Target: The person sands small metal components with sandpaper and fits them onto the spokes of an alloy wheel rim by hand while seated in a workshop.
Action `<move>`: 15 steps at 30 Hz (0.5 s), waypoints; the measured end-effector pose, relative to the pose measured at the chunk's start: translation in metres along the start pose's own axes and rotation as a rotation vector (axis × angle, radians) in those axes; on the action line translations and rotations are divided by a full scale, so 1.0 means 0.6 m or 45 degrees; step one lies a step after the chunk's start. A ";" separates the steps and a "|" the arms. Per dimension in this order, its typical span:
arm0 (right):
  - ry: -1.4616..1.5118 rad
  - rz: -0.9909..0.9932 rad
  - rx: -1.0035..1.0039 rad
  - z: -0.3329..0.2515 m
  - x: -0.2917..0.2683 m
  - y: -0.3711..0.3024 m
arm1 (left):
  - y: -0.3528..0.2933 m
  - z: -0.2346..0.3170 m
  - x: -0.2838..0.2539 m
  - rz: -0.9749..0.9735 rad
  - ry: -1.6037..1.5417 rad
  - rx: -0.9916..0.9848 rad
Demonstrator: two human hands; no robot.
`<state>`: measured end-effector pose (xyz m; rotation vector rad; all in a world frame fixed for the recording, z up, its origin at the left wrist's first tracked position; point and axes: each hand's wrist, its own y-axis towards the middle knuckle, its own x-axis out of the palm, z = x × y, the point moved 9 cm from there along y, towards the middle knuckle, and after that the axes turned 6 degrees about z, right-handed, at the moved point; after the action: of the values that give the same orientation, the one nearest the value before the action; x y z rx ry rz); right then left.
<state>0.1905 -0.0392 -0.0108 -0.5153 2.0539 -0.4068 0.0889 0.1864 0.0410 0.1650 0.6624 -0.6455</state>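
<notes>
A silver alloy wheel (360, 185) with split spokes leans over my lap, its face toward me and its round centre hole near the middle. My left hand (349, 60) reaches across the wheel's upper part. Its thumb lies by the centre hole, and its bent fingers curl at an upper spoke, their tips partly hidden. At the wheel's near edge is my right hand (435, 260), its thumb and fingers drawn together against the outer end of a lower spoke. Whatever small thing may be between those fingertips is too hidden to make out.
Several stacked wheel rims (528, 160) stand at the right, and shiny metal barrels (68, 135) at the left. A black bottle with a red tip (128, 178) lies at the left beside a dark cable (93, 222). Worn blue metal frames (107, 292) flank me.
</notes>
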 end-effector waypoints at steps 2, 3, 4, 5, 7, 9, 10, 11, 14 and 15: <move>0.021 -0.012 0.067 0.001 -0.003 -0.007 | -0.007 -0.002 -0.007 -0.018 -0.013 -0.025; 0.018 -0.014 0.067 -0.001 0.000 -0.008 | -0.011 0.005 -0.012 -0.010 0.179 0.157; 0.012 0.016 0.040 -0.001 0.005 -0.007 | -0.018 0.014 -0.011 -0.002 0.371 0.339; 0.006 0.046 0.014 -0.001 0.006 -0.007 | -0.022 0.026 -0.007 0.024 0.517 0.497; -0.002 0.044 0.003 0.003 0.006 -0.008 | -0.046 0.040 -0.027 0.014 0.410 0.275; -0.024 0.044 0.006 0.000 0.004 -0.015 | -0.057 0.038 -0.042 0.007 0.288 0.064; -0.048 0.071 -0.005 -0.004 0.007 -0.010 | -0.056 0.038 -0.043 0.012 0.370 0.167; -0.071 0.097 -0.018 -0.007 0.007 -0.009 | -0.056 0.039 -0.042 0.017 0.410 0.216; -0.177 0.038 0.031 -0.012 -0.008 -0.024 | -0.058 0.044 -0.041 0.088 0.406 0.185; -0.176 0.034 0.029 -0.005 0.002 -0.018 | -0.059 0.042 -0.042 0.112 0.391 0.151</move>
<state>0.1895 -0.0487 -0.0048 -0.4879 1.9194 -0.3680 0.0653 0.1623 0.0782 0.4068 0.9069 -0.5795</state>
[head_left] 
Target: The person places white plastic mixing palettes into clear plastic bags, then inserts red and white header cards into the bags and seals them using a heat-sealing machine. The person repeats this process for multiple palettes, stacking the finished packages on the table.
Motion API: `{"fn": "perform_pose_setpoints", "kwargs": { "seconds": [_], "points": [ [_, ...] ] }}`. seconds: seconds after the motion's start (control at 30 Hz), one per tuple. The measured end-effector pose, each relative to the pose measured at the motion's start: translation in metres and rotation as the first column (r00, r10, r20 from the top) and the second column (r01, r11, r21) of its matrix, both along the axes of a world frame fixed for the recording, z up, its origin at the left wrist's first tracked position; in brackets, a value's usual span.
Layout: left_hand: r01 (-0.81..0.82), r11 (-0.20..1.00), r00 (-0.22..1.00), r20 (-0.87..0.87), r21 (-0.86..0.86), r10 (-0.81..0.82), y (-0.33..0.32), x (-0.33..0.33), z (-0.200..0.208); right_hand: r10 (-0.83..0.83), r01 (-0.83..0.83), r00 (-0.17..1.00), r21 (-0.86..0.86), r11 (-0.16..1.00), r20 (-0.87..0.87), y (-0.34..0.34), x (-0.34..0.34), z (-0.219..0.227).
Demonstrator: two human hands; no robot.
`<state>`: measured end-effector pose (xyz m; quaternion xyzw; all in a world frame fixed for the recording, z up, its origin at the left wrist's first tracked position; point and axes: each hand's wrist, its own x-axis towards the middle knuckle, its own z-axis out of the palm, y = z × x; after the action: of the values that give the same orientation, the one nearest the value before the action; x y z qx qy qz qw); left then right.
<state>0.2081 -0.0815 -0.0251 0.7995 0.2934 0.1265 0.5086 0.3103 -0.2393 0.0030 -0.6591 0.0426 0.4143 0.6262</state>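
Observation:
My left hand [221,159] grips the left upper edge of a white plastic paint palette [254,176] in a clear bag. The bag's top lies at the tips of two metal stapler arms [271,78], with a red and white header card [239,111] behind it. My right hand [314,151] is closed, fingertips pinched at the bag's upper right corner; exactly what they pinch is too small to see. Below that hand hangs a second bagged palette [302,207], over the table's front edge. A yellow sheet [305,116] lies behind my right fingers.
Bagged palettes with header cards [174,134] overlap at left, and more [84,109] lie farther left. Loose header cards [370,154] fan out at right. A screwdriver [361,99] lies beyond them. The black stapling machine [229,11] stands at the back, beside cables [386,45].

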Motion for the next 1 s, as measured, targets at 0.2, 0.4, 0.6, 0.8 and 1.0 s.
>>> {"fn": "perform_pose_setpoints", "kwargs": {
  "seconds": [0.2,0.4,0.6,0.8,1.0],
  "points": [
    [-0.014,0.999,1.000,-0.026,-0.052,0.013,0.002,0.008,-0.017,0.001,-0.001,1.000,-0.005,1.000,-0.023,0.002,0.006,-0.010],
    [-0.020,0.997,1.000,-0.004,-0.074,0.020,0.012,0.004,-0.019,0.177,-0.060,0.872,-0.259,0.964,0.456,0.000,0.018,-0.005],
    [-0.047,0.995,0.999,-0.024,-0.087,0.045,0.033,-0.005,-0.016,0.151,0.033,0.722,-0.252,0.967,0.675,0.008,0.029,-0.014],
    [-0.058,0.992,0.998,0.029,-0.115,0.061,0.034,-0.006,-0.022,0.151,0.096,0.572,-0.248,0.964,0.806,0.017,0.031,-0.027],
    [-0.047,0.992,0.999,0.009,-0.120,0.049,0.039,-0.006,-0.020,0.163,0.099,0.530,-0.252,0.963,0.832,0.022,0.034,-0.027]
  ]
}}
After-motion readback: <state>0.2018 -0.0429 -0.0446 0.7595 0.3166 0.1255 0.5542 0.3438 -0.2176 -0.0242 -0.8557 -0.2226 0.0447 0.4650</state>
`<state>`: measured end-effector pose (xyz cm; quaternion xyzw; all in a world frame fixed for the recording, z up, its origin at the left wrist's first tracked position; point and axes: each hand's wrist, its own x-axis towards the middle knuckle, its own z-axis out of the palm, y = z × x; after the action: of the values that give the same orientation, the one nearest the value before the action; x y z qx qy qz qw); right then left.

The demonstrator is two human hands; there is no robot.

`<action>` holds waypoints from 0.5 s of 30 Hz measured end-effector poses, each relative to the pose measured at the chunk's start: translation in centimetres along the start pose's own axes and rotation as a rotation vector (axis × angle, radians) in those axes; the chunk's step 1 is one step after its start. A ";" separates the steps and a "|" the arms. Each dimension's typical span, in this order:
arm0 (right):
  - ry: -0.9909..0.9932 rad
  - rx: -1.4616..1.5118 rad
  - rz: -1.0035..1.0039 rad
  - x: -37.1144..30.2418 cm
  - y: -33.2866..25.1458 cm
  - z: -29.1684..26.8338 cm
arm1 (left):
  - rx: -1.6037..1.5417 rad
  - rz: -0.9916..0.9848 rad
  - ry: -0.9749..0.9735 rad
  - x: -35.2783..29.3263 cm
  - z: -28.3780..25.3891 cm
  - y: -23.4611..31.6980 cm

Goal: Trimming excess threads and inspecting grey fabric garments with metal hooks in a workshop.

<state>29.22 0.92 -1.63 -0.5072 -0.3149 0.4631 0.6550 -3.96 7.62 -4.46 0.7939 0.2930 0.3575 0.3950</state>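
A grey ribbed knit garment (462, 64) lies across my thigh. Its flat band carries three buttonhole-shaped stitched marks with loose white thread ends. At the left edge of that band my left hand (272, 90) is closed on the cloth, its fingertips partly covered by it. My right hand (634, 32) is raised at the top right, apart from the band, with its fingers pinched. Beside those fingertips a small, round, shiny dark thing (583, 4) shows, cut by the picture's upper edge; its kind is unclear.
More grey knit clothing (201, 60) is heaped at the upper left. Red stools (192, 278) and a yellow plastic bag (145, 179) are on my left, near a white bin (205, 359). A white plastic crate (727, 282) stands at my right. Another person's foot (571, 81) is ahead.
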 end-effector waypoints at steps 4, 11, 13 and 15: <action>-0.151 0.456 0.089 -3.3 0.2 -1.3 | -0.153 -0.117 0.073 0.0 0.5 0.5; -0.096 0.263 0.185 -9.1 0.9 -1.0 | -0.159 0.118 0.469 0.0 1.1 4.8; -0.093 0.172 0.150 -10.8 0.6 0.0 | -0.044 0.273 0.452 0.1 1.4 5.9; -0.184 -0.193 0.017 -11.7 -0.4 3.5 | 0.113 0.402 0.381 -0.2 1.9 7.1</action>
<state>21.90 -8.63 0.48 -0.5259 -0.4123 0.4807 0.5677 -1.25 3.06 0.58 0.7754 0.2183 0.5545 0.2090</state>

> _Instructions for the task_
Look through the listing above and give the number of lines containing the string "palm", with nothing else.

> _Response for this exercise_
3